Wednesday, April 18, 2007

Life is stronger than death

Apropos of Easter, in the wake of the horrifying events in Virginia, I am happy to write about the U.S. Supreme Court's decision yesterday to uphold the 2003 law banning partial birth abortions.



I love the euphemism used by USA Today reporter Joan Biskupic in her report on the Supreme Court's 5-4 decision Wednesday to uphold the Congressional ban on partial birth abortions. She calls it "a particular abortion procedure." Further, she uses scare quotes when writing about "a method critics call 'partial birth' abortion." She is correct, however, that this decision makes "plain how a single change in a justice can change the law of the land." The unnamed justice, of course, is Samuel Alito, who replaced Justice Sandra Day O'Connor on the high court. Wednesday's decision marks the first time since Roe v. Wade that the Supreme Court, to use Ms. Biskupic's words, "emphasized the value of fetal life over a woman's right to end a pregnancy." In far too many people's estimation fetal life is not yet human life.

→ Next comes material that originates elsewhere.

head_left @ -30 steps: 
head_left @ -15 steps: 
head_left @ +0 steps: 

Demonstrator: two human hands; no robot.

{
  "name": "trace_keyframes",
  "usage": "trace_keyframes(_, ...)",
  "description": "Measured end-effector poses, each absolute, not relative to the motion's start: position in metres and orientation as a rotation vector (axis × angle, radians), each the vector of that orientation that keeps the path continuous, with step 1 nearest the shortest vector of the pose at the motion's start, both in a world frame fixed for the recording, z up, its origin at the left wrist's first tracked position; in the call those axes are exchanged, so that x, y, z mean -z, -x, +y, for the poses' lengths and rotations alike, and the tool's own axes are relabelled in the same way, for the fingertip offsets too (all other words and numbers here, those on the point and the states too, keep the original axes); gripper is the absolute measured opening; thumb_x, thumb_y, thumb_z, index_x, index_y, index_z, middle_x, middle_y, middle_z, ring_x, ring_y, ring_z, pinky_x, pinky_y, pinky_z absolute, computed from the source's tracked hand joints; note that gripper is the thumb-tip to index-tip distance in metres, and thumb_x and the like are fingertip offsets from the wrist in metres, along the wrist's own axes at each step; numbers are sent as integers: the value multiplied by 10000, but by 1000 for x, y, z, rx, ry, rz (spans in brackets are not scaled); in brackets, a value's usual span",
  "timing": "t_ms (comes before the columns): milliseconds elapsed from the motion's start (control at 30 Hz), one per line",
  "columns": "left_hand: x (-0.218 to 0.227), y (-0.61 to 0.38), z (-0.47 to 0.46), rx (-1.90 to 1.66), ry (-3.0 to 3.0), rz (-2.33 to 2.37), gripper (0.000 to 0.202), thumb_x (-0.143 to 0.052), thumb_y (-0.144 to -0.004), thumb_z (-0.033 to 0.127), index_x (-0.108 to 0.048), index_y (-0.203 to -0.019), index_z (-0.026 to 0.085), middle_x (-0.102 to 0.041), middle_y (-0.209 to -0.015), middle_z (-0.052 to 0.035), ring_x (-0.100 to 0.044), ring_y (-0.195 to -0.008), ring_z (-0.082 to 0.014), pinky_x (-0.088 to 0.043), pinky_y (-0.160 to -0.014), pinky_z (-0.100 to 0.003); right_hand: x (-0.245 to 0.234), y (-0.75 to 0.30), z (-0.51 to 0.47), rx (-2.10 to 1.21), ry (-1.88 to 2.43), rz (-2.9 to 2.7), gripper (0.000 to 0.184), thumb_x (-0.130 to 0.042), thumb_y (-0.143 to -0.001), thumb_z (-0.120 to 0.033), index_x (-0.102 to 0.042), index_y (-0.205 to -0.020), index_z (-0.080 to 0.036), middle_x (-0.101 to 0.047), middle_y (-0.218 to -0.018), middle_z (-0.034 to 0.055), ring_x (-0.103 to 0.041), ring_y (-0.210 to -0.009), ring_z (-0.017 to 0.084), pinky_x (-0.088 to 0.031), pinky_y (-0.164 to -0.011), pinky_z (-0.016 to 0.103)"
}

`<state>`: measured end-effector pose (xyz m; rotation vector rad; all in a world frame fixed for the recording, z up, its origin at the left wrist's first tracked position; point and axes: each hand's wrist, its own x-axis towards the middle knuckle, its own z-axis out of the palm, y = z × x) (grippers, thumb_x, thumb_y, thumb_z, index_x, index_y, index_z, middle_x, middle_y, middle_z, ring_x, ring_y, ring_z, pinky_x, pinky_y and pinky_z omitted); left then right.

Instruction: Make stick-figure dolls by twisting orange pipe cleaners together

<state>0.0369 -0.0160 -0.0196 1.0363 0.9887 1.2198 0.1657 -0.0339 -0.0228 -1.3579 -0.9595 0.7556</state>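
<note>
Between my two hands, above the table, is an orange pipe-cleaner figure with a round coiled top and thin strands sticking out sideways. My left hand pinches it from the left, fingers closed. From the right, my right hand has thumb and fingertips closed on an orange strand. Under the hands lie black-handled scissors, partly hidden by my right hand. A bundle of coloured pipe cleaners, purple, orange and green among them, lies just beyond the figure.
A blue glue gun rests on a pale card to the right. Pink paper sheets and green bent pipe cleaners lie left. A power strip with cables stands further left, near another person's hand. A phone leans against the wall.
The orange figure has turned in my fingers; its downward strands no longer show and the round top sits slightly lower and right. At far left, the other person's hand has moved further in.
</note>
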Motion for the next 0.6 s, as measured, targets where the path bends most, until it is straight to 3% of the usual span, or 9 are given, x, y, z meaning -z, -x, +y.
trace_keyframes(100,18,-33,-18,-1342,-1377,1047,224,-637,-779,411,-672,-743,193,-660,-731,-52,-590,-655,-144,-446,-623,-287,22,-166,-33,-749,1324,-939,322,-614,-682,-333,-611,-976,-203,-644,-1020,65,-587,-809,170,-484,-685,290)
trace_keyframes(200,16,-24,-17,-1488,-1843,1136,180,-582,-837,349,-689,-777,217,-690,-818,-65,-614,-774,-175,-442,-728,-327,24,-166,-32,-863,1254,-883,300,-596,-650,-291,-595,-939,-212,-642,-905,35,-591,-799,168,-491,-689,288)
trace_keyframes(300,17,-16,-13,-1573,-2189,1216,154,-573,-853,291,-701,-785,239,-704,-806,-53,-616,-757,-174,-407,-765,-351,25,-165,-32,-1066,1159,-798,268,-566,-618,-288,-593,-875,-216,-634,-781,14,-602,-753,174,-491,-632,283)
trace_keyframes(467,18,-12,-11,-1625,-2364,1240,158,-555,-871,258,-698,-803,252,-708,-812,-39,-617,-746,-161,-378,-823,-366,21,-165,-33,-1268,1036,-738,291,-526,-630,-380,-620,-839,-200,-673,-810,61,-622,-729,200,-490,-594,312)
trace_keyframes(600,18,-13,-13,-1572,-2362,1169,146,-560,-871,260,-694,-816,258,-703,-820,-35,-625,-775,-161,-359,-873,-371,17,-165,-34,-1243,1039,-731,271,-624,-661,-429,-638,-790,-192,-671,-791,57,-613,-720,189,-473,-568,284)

I know this is an emotional issue for people on both sides and I apologize up front for what may be perceived as sarcasm, but it is a sad day when a clear triumph for human life, the banning of a "procedure" that amounts to infanticide, is viewed as somehow diminishing human rights. This ban, which contains no provision for a woman's health, largely due to the American Medical Association disavowing the medical necessity of partial birth abortions, is a great day and a step in reversing the "culture of death", which we are to replace, not with a culture of life, but with a culture of love, one component of which is recognizing the sacredness of human life and valuing life.

The medical necessity of partial birth abortions has an interesting history in this debate, going back to 1996, when the ban was first put before Congress. During committee hearings on the bill before it was put to a vote in Congress in 1996, as well as in an appearance on ABC's Nightline, Ron Fitzsimmons, then executive director of the National Coalition of Abortion Providers, dishonestly testified about the medical necessity and frequency of "the procedure." He later admitted to the New York Times in 1997 that he "lied through [his] teeth" when he testified that partial-birth abortions were performed rarely and only to save the life of the mother. In an article that was published in the 3 March 1997 edition of Medical News, an American Medical Association publication, Fitzsimmons admitted that pro-life advocates were correct in asserting that in the overwhelming majority of cases, the procedure is performed on a healthy mother who is five months pregnant with a healthy, unborn child. "The abortion rights folks know it, the anti-abortion folks know it, and so, probably, does everyone else," he wrote. By his own admission, the reason Fitzsimmons lied was because he was worried that the truth would lead to curbs on abortions.

So, rather than lamenting the loss of a person's "right" to "terminate a pregnancy," let's celebrate that our society has become a more civil, more hospitable, and more just society. We must not be smug about this positive development, however. As Christians we must retain our commitment to reach out to women in crisis pregnancies in order to give them both spiritual and material support and assistance in bringing their children to birth. We must also commit to ourselves to assisting mothers and children after birth. Single parent households headed by women are one of the most impoverished segments of our society, a leading contributor to the rising number of children growing up in poverty. We must also remain committed agents of God's love, mercy, and healing for women who have made the tragic choice to have an abortion, often aided and abetted, if not forced, by others into carrying out such a sad decision. We must positively practice and teach the virtue of chastity.

Justice Anthony Kennedy, writing for the five justice majority, wrote that the government may use "its regulatory authority to show its profound respect for the life within the woman," thus demonstrating that yesterday's decision is not only a triumph of faith, it is also a triumph of reason, without which there is no justice.